* _TASK STATEMENT_
Give the lines again exactly as they appear, from the first line of the listing through the line containing "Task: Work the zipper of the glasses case", and omit every picture.

* _RECORDS SUPPLIED_

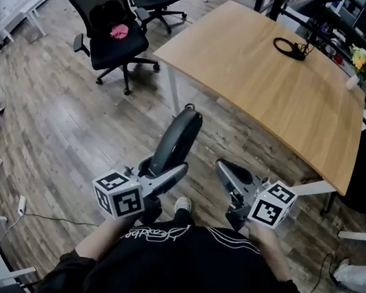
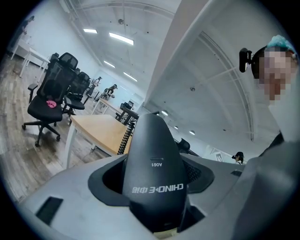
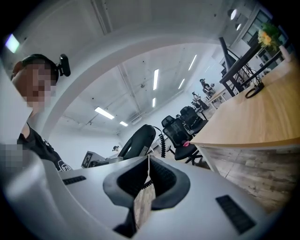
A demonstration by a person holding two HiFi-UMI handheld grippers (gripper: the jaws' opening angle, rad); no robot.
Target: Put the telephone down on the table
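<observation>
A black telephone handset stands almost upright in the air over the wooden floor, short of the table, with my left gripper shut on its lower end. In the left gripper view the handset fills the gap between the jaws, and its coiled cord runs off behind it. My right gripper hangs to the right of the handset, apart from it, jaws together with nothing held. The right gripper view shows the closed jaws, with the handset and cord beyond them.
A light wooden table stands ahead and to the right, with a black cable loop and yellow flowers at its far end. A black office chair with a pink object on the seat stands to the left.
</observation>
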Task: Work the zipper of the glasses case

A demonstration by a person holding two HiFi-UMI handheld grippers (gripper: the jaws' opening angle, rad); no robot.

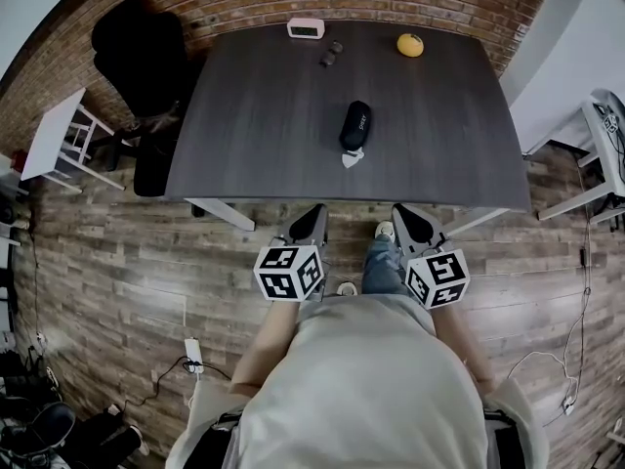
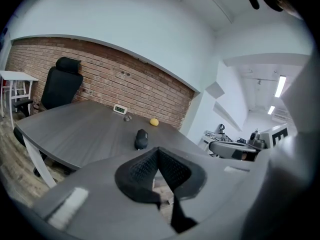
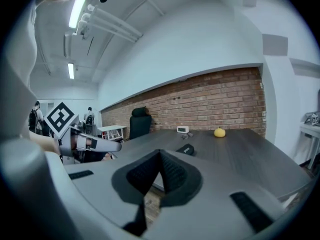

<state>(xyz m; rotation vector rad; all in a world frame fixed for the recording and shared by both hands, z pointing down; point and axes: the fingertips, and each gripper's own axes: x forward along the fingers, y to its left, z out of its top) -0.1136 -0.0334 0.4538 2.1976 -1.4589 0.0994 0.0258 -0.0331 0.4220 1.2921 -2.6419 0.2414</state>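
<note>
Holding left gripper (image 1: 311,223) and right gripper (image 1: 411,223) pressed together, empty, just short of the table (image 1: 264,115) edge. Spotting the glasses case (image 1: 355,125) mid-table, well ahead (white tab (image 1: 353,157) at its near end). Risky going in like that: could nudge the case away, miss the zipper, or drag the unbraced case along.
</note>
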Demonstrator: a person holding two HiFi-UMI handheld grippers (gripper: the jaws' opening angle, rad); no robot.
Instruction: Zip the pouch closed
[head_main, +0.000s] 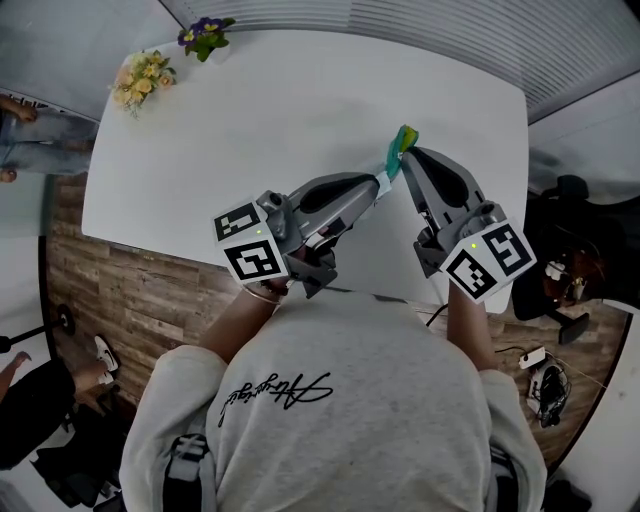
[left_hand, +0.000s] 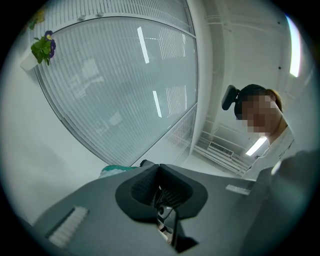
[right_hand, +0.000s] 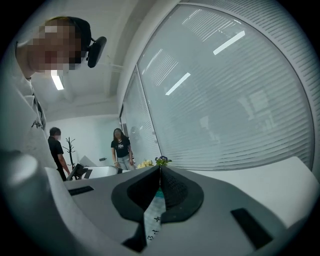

* _PROBLEM SOLUTION_
A demonstration by a person holding two HiFi-UMI handheld grippers (gripper: the jaws' opening angle, rad); no robot.
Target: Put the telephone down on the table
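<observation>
A black telephone handset stands almost upright in the air over the wooden floor, short of the table, with my left gripper shut on its lower end. In the left gripper view the handset fills the gap between the jaws, and its coiled cord runs off behind it. My right gripper hangs to the right of the handset, apart from it, jaws together with nothing held. The right gripper view shows the closed jaws, with the handset and cord beyond them.
A light wooden table stands ahead and to the right, with a black cable loop and yellow flowers at its far end. A black office chair with a pink object on the seat stands to the left.
</observation>
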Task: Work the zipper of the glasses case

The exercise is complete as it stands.